# Supplied data
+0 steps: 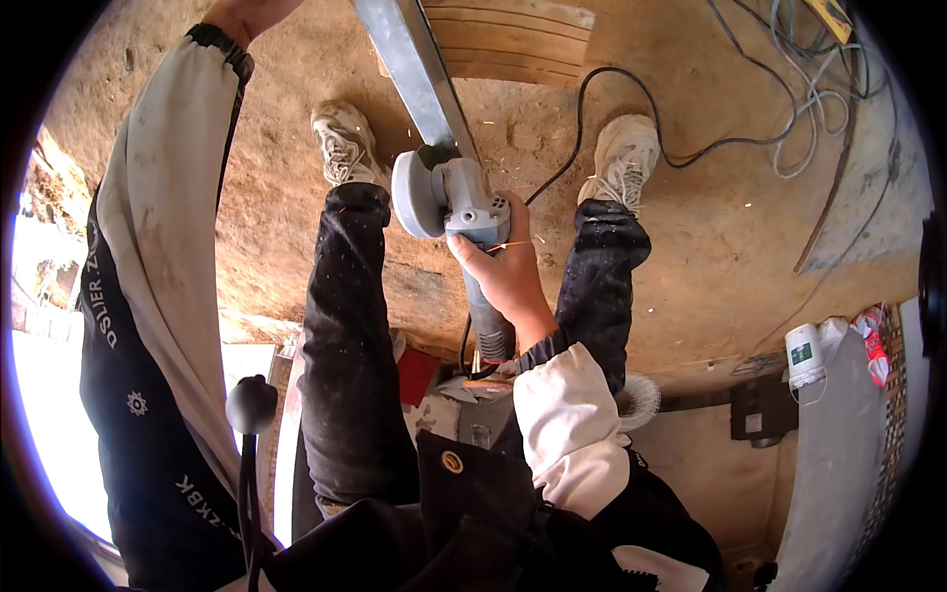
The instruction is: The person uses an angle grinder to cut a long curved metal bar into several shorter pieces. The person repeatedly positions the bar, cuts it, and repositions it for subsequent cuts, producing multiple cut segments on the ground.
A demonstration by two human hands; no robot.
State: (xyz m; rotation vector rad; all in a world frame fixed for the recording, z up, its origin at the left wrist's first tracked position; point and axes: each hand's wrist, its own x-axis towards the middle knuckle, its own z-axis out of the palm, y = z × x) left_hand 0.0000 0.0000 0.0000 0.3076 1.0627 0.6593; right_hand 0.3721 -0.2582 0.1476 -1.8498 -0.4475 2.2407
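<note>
My right hand (pixel 503 261) grips a grey angle grinder (pixel 464 202) by its body, with the handle running down under my wrist. Its round guard (pixel 414 195) meets the lower end of a long metal bar (pixel 409 64), and small orange sparks show around it; the exact contact is hidden. My left hand (pixel 252 15) reaches to the top edge, left of the bar's upper part; its fingers are out of frame, so what it holds is hidden. My feet, in light sneakers (pixel 621 158), stand either side of the bar and grinder.
A wooden board (pixel 513 39) lies behind the bar. Black and pale cables (pixel 819 109) snake over the dirty floor (pixel 730 227) at upper right, near a yellow object (pixel 829 15). A white bucket (pixel 804 355), red-and-white bag (pixel 873 345) and dark box (pixel 760 414) are at lower right.
</note>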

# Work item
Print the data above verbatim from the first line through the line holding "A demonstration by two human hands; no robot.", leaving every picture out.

# Exercise result
+0 steps: 
The instruction is: The person uses an angle grinder to cut a long curved metal bar into several shorter pieces. The person repeatedly positions the bar, cuts it, and repositions it for subsequent cuts, producing multiple cut segments on the ground.
A demonstration by two human hands; no robot.

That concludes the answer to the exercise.